MacArthur se rió, pero me dio la impresión de que la risa le irritó los ojos. Entonces me percaté de que los tenía hinchados y enrojecidos. Parecía que había estado llorando. Quizás incluso la cosa más insignificante le afectaba más de lo que yo podía imaginar.

– ¿Qué te pasa? Parece como si la madre de Bambi acabase de morir.

Instintivamente se llevó la mano derecha a los ojos para secárselos, pues habían empezado a caerle lágrimas, pero al instante se detuvo.

– Esta mañana me han rociado con spray inmovilizador.

– No jodas. ¿Quién lo hizo?

– Jeff Wexler.

– ¿El detective Jeff Wexler? ¿Qué hiciste? ¿Lo invitaste a salir? ¿Sabes?, aquel tipo que iba vestido de policía en el grupo Village People en realidad no era un poli. No deberías tomarlo como modelo.

MacArthur no pareció inmutarse.

– ¿Qué habrías hecho tú? Me rociaron con spray porque son las normas del departamento: si quieres llevar el spray, tienes que experimentar su efecto. Sólo así no te precipitarás a la hora de usarlo.

– ¿De verdad? ¿Funciona?

– ¿Que si funciona? Estaba ansioso por salir de allí y rociarle la cara a algún bastardo para poder sentirme mejor. Esa cosa escuece.
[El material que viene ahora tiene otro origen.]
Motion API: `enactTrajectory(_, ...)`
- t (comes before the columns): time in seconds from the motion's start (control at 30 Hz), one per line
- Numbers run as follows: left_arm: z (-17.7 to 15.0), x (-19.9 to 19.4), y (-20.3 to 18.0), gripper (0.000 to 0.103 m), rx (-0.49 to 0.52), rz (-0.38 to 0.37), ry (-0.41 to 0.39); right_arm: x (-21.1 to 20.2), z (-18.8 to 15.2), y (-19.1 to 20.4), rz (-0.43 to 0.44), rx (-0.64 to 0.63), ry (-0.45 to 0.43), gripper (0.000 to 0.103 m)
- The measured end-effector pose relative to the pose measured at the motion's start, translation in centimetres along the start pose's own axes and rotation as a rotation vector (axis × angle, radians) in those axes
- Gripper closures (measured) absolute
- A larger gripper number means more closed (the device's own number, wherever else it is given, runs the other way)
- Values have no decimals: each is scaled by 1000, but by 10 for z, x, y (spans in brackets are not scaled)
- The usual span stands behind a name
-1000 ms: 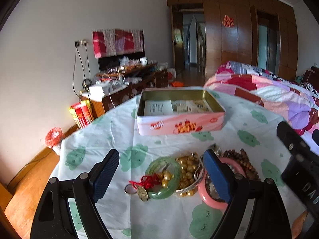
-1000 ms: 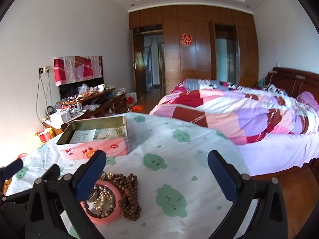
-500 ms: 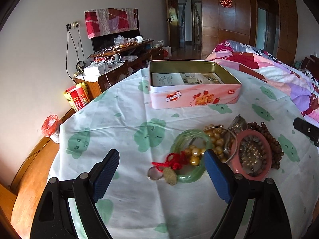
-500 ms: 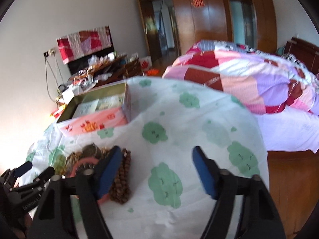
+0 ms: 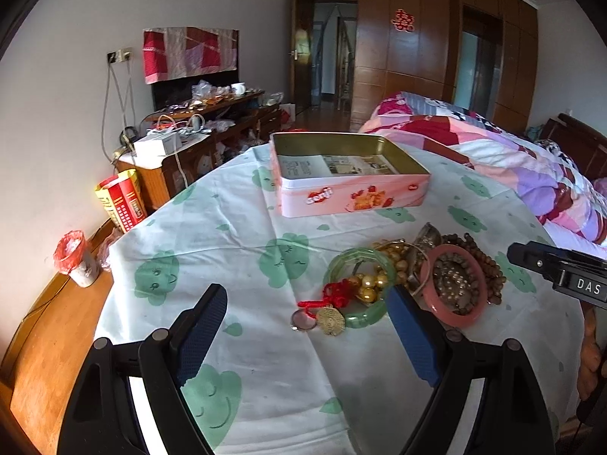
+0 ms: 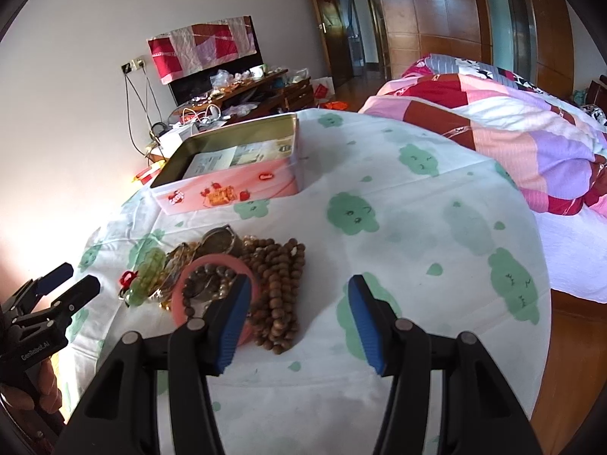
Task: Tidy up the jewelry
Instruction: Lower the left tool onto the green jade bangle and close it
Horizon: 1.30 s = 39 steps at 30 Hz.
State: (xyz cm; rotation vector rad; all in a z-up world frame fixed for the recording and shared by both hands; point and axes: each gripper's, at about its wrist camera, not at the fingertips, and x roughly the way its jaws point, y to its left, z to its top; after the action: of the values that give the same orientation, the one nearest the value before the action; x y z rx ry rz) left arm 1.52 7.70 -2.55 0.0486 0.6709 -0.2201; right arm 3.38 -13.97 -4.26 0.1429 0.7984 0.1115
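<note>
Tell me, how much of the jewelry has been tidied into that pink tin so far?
None yet. The pink tin holds only printed paper. The green bangle, pink bangle and wooden beads lie heaped on the tablecloth. Both tools hover empty: left tool open, right tool just been closing.

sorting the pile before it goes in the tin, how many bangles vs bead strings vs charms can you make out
Bangles: 2, green bangle and pink bangle
Bead strings: 2, wooden bead string and gold bead string
Charms: 1, coin charm on red cord
Total: 5; a metal piece under the pile is too hidden to sort.
</note>
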Motion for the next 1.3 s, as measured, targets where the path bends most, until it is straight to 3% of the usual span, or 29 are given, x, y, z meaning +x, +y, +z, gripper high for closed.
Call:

Horrible. El spray escuece. ¿Quién iba a pensarlo?

– Me han dicho que trabajas para los Blythe -dijo MacArthur-. Es un caso sin resolver al que ya le han dado carpetazo.

– Ellos no se dan por vencidos, aunque la poli sí.

– Eso no es justo, Charlie, y tú lo sabes.

Levanté la mano para disculparme.

– Anoche vino a mi casa Irv Blythe. Tuve que decirles a él y a su mujer que la primera pista con la que contaban al cabo de muchos años era falsa. No me agradó hacerlo, porque están sufriendo, Wallace. Hace ya seis años de eso y no pasa un día sin que sufran. Se han olvidado de ellos. Sé que no es culpa de la poli. Sé que es un caso sin resolver. Pero no es un caso sin resolver para los Blythe.